A nurse fills a dose of Covishield vaccine in an injection to administer it to a frontline worker at Rajawadi hospital in Mumbai on January 16, 2021.

A nurse fills a dose of Covishield vaccine in an injection to administer it to a frontline worker at Rajawadi hospital in Mumbai on January 16, 2021.

The story so far: Two COVID-19 vaccines, Covaxin and Covishield, after being granted emergency use authorisation , were rolled out on January 16 across India to inoculate 3 crore healthcare and frontline workers in the first phase of the vaccination drive. Both the vaccines have been manufactured in India. While Covaxin is produced under a collaboration between Bharat Biotech and the Indian Council of Medical Research, Covishield has been developed by AstraZeneca and Oxford University with the Serum Institute of India conducting clinical trials of the vaccine in the country and also manufacturing the vaccine for India and low- and middle-income countries.

What are the known side effects of the two vaccines?

Covishield is made of a weakened and modified version of adenovirus (a common cold virus) that causes infections in chimpanzees and contains the genetic material of the SARS-CoV-2 virus spike protein. After vaccination, the surface spike protein is produced, priming the immune system to attack the SARS-CoV-2 virus if it later infects the body.

Also read | Covaxin not to be used in cases of allergy, fever, poor immunity

Common side effects of the vaccine include tenderness, pain, redness, itching, swelling or bruising, fatigue, chills or feeling feverish, headache, nausea, joint pain or muscle ache, a lump at the injection site, fever, vomiting and flu-like symptoms, such as high temperature, sore throat, runny nose, cough and chills. Feeling dizzy, decreased appetite, abdominal pain, enlarged lymph nodes, excessive sweating, itchy skin or rash are the uncommon side effects of the vaccines. Apart from this, “serious and unexpected side effects may occur”, the SII has stated.


Bharat Biotech in its fact sheet notes that besides the listed side effects, Covaxin, in rare cases, can also cause a severe allergic reaction. “Although rare, signs of this include difficulty in breathing, swelling of your face and throat, a fast heart rate, rash all over the body and dizziness and weakness,” the company said.

Who should not be taking the vaccines?

Cross-use of either of the vaccines is not permitted and the vaccines are contraindicated for pregnant and lactating women .

Also read | Vaccine dilemma — to take or not to take Covaxin

Besides this, Covaxin should not be given to those who are immunocompromised or are on medication for the same, individuals with a history of allergies, those who have a fever, a bleeding disorder or are on a blood thinner, as per information released by the company.
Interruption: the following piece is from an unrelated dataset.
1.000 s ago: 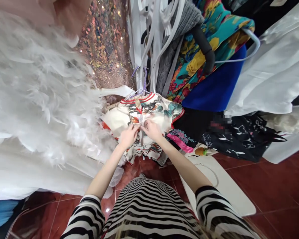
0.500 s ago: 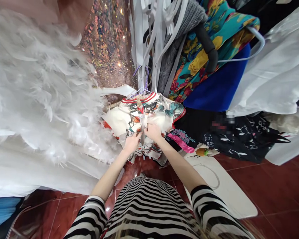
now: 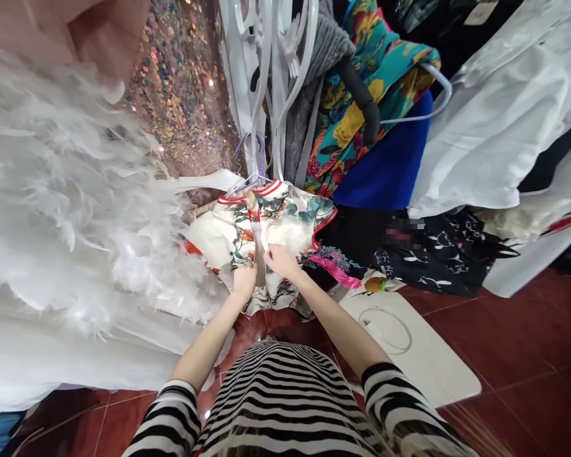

Similarly, Covishield, which is allowed for restricted use in emergency situations in individuals 18 years of age and older, should not be used by people who have had a severe allergic reaction to any ingredient of the vaccine or had a severe allergic reaction after a previous dose. Beneficiaries are also to tell medical staff about any bleeding disorder, an immunocompromised medical condition, and the medication for that. Healthcare workers should also be informed if the beneficiary has got another vaccine shot.

Why is an effective and safe vaccine important?

The development of safe, effective, affordable, and deployable vaccines against COVID-19 is paramount for tackling the COVID-19 crisis and re-establishing normality.

Also read | Covaxin recipients asked to sign consent form on ‘clinical trial mode’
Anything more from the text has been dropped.